Dilemme du jardinier
18 février 2015 Laisser un commentaire
Cela fait maintenant de nombreuses années que je m’interroge sur l’utilisation du numérique. Ces nouveaux outils modifient en profondeur nos habitudes et notre vie quotidienne a dû s’adapter à l’omniprésence du numérique. Un aspect qui m’intéresse plus particulièrement est l’impact de ces usages du numérique sur les phases d’analyse dans le génie logiciel. En général, une des premières étapes consiste à analyser les besoins du client. Cette analyse est cruciale, car les études ont montré qu’une erreur dans la modélisation coûte jusqu’à 200 fois plus chère à réparer dans les étapes ultérieures du développement. La principale difficulté est donc de spécifier un premier modèle qui correspond aux attentes du client. Or la plupart du temps, les analystes ne tiennent pas compte de la pratique actuelle des usagers. Auparavant, un employé ou un client avait un accès limité à l’informatique et au réseau. Aujourd’hui, presque tout le monde a un ordinateur avec un accès à internet à sa disposition (téléphone intelligent, tablette, PC, ordinateur portable, etc.), que ce soit au travail ou bien à domicile.
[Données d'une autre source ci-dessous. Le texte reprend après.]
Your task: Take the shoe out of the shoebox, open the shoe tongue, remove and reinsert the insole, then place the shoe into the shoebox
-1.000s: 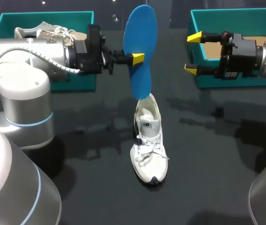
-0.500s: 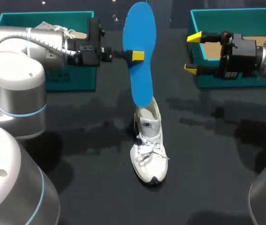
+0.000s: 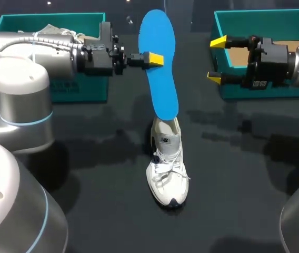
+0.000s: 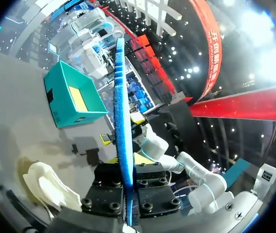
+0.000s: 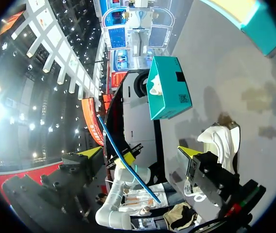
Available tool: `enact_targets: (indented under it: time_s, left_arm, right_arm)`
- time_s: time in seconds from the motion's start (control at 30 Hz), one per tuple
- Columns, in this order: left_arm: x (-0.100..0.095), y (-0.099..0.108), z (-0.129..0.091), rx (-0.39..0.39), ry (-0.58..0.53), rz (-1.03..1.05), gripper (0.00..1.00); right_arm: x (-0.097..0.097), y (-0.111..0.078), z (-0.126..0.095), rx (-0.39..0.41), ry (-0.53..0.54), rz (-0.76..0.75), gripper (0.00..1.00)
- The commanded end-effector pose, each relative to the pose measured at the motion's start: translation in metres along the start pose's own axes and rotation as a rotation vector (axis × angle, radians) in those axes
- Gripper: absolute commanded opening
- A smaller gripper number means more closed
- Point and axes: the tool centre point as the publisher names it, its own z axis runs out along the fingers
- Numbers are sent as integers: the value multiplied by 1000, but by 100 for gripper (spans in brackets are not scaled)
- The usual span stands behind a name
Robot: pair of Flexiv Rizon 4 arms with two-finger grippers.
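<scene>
The left end effector (image 3: pixel 152 59) is clamped on the blue insole (image 3: pixel 160 31), its yellow-tipped fingers pinching the insole from both faces at about mid-length. The insole hangs nearly upright, tilted a little, with its broad end up and its narrower end down. That lower end sits right at the heel opening of the white shoe (image 3: pixel 167 167); whether the two touch cannot be told. The shoe stands upright on the dark worktop (image 3: pixel 233 184), near the middle, toe toward the robot and laces tied.

In the left wrist view the insole (image 4: pixel 120 97) shows edge-on, a thin blue strip rising straight out from between the end effector's black finger blocks, with the shoe (image 4: pixel 45 187) below and to one side.

The right end effector (image 3: pixel 216 59) hovers with its fingers spread wide and nothing between them, in front of the right shoebox (image 3: pixel 255 18), well apart from the insole. The left shoebox (image 3: pixel 12 21) stands behind the left arm.
</scene>
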Motion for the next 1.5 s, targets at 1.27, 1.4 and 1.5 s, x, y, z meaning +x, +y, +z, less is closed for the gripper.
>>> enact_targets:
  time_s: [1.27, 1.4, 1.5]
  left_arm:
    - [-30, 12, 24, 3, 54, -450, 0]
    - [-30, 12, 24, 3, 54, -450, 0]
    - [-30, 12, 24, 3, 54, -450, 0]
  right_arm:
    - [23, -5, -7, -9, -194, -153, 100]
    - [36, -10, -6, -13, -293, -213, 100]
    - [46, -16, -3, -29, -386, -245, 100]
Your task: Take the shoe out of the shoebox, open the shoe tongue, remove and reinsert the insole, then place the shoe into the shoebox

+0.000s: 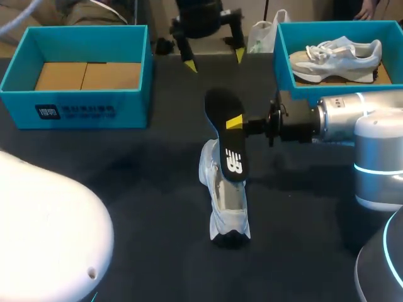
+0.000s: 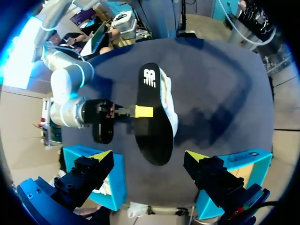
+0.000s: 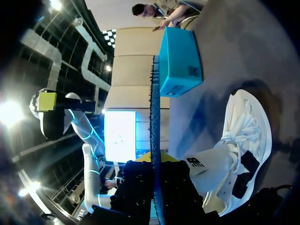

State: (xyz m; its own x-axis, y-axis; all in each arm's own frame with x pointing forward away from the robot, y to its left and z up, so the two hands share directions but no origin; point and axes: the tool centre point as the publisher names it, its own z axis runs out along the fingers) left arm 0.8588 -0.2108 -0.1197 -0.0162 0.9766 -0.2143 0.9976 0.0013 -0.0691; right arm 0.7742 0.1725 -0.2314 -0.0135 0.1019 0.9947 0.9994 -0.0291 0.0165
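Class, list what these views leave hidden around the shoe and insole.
1. Head view: the insole covers part of the opening of the shoe and the far finger of the right gripper.
2. Right wrist view: the insole shows edge-on, its faces unseen.
3. Left wrist view: the insole hides most of the shoe.

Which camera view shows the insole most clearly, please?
The left wrist view: the insole shows its whole flat face, pinched by the right gripper. The head view shows it at an angle above the shoe; the right wrist view shows only its thin edge.
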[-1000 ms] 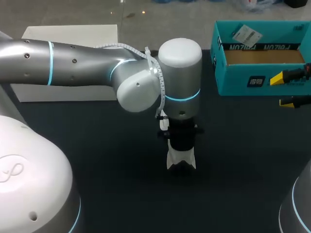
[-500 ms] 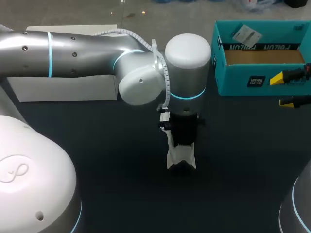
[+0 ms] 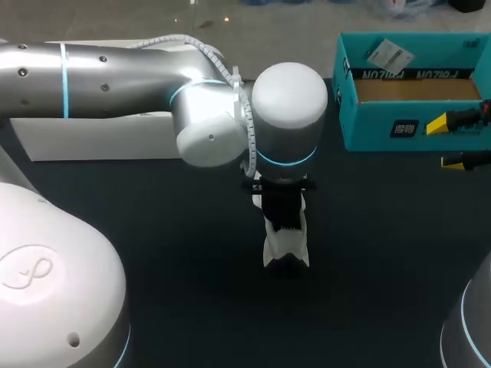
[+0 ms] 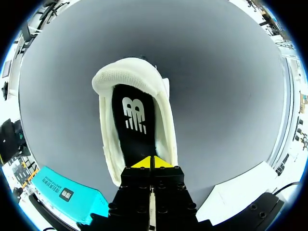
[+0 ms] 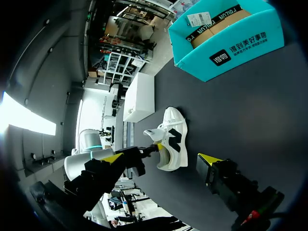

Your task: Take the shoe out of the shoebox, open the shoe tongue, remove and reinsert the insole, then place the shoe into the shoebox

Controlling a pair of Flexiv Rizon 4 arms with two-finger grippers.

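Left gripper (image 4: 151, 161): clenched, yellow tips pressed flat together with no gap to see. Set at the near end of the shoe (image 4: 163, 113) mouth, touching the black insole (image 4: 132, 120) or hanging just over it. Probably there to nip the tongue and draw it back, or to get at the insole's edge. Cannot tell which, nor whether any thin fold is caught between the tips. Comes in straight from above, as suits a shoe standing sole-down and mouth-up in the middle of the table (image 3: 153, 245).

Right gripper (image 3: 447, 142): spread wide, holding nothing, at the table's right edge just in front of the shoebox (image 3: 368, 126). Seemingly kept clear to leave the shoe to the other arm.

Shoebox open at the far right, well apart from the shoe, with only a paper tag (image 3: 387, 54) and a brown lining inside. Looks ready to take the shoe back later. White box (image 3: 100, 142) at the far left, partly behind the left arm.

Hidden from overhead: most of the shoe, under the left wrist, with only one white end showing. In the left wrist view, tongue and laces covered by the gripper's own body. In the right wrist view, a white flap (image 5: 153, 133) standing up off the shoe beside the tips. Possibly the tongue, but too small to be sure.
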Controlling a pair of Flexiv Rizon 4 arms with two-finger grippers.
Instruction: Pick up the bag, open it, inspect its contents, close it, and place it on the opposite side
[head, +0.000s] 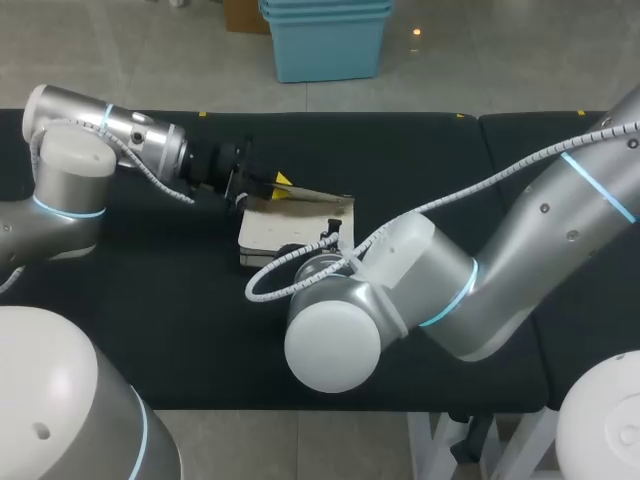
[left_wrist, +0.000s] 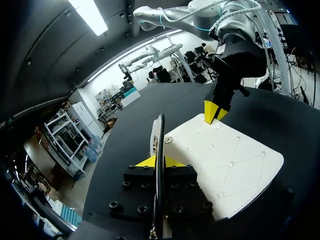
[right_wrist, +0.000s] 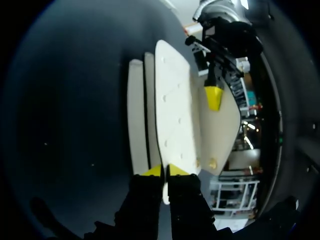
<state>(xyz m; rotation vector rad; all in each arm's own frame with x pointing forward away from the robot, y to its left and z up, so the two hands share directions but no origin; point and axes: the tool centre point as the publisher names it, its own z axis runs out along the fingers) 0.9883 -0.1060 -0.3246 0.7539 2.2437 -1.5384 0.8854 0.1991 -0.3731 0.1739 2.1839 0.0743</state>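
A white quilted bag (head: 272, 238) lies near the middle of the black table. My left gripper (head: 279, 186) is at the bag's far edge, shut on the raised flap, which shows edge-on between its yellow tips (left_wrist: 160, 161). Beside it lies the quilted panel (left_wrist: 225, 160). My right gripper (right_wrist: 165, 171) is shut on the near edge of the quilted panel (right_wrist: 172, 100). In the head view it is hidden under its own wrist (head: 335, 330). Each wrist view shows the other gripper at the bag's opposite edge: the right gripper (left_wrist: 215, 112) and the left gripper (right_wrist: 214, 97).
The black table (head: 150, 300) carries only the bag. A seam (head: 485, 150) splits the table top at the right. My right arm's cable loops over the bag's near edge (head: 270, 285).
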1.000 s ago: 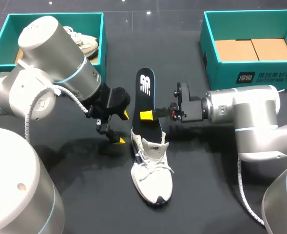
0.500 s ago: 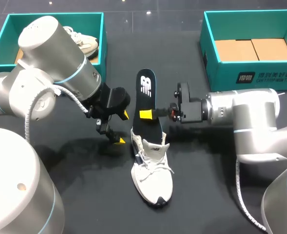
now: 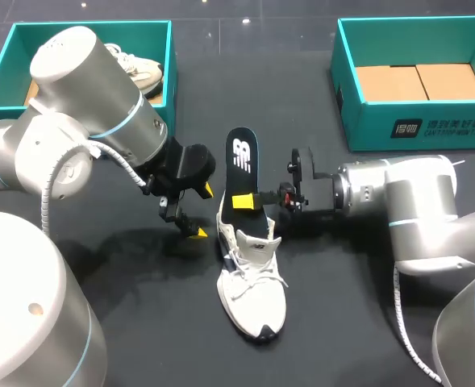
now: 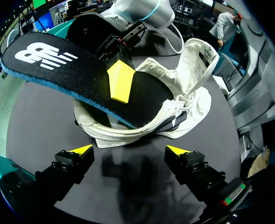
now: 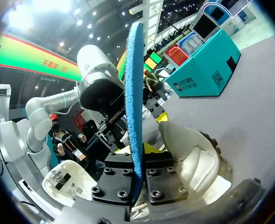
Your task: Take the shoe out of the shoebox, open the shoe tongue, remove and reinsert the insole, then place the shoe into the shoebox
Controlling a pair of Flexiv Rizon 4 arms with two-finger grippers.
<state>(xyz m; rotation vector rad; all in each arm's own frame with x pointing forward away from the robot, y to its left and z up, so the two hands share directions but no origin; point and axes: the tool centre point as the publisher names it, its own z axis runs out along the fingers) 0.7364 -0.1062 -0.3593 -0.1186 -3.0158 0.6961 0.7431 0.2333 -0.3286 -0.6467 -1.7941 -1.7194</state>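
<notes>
One white shoe [image 3: 253,294] is lying mid-table [image 3: 156,339], toe toward the near edge and mouth facing away, so its long axis is running near to far.

Just beyond the tongue, the right gripper [image 3: 245,201] is pinching the black insole [image 3: 241,153] across its faces. The insole's front end is sitting inside the shoe's mouth and its heel end is slanting up and away, roughly along the shoe's axis. Feeding it home likely means pushing down and toward the toe, and the right arm is already placed for that.

The left gripper [image 3: 203,211] is hanging just left of the shoe's heel, fingers spread, gripping nothing.

Compared with a second ago, the insole and right gripper are sitting lower and closer to the shoe. The left arm is not shifting.

Farther back, the left shoebox [image 3: 92,28] is holding a second shoe [image 3: 144,72], and the right shoebox [image 3: 398,129] is standing well apart.
</notes>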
Plutôt que de tenir compte de ces aspects, une tendance consiste à essayer d’aller à l’encontre de ces usages. Il s’agit de ce que j’appelle le dilemme du jardinier. Je n’ai rien inventé, cet exemple a déjà été utilisé dans différents domaines d’application, mais je trouve qu’il illustre assez bien le problème. Un jardinier a la charge de gérer un jardin public et de le maintenir dans de bonnes conditions. A son grand désespoir, de nombreux visiteurs ne respectent pas les chemins existants et préfèrent passer à travers les pelouses. Au bout de quelque temps, un sentier se crée à cause des piétinements à répétition sur l’herbe. Plus grave encore, en passant par ce chemin, les visiteurs risquent de trébucher et de tomber dans une mare ou bien de se prendre des branches un peu trop basses d’un arbre centenaire.
Le jardinier a alors deux réactions possibles :
1) Il ne comprend pas cette attitude qu’il considère comme un manque de respect et il prend des mesures restrictives, avec notamment l’installation de barrières et de grilles pour empêcher le passage des visiteurs. « Circulez, il n’y a rien à voir ! »
2) Il se dit que si un chemin s’est créé, c’est probablement parce qu’il y avait une raison qu’il n’avait pas su anticiper (raccourci, passage vers un endroit agréable, panorama, etc.) et que quoi qu’il fasse, il est probable que les visiteurs trouveraient un moyen de contourner les barrières afin de continuer à passer par ce sentier. Il décide alors de sécuriser les zones dangereuses et d’informer les visiteurs des risques. Le jardinier en profite même pour installer des panneaux pédagogiques et des flèches de signalisation pour se repérer.
Le numérique, c’est comme un jardin public, tout le monde se l’approprie à sa manière. Notre rôle en tant qu’informaticien est de comprendre les usages, et de veiller à éviter les situations à risque tout en essayant de répondre à un maximum de besoins. En adoptant le point de vue 1), on risque de négliger les risques encourus par ceux qui veulent à tout prix passer par la pelouse. Et quand on travaille dans le domaine de l’ingénierie des besoins, on sait bien qu’on ne pourra jamais empêcher les usagers d’avoir certains réflexes qui leur semblent « naturels » pour atteindre leur but. Et après tout, un jardin public n’est-il pas fait aussi pour apprécier les pelouses ? Si on met des barrières partout, on arrive à une situation absurde où on ne répond même plus au besoin original … L’important, c’est que le jardin soit préservé, que les arbres, les fleurs et les arbustes soient mis en valeur et protégés, et que les visiteurs soient en sécurité.
En conclusion, il me semble qu’il faut adopter un point de vue pragmatique. Certains usages ne sont pas évidents à intégrer dans notre processus d’analyse et de conception, mais c’est un mal nécessaire. En revanche, il y a certains comportements qu’il faut à tout prix éviter, car ils peuvent mettre en péril l’intégrité des systèmes. Dans ce cas, la pédagogie et une communication adaptée peuvent permettre de résoudre le problème, d’où l’intérêt de prendre en compte tous ces usages du numérique dès la phase d’analyse des besoins.